● Description of the task
The word "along" may appear in the records below. Report how many lines contain it, and write nothing besides the number.

● Entries provided
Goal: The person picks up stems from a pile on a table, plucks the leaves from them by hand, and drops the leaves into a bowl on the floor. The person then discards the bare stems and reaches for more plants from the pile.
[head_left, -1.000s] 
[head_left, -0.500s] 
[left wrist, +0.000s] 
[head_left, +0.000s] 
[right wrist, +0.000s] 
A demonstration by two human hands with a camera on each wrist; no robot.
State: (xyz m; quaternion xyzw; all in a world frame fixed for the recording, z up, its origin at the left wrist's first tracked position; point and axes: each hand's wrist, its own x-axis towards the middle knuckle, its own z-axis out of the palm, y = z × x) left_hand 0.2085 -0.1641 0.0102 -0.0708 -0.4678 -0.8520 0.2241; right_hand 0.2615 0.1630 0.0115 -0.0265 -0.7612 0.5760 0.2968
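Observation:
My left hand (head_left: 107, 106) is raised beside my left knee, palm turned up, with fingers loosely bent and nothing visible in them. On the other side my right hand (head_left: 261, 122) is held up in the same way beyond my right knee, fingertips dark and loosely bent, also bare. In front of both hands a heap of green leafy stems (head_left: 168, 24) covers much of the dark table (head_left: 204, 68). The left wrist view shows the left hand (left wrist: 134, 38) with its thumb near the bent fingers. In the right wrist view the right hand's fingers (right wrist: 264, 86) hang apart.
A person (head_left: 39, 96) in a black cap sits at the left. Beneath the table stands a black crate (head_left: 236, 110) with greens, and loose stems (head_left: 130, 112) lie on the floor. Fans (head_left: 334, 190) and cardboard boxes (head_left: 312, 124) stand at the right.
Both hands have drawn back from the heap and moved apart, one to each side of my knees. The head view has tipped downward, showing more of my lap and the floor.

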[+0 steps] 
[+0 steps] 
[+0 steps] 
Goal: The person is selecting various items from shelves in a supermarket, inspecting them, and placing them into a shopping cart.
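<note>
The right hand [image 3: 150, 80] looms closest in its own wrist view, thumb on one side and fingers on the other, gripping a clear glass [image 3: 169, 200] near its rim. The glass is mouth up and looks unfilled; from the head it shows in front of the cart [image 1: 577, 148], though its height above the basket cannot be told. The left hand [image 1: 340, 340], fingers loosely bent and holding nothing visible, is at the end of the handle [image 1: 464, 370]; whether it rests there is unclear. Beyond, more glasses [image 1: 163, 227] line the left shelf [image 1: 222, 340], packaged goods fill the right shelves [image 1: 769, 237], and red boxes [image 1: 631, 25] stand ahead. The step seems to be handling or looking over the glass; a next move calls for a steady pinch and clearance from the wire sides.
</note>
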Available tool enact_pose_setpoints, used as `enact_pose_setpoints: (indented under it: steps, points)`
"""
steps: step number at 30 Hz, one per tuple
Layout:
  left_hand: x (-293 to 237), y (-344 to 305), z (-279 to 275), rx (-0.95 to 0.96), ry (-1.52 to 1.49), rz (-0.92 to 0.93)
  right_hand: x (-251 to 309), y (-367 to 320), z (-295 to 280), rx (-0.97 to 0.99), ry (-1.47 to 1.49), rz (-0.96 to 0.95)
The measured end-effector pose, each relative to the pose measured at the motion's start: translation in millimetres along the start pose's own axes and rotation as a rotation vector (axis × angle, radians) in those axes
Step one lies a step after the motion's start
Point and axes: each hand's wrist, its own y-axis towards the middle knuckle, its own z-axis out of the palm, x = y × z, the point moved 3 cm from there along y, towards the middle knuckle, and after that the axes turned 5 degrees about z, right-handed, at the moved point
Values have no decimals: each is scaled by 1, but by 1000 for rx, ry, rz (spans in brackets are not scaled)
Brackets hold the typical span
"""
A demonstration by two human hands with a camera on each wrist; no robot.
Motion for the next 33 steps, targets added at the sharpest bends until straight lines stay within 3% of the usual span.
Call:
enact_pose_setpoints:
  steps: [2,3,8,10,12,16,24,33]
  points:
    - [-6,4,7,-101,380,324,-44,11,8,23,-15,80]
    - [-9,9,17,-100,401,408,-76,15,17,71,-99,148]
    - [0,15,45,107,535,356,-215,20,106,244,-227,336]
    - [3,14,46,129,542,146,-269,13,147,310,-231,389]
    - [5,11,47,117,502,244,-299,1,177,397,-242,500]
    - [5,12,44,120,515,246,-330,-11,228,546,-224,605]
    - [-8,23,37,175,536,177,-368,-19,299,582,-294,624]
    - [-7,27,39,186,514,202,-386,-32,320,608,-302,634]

● Response area
2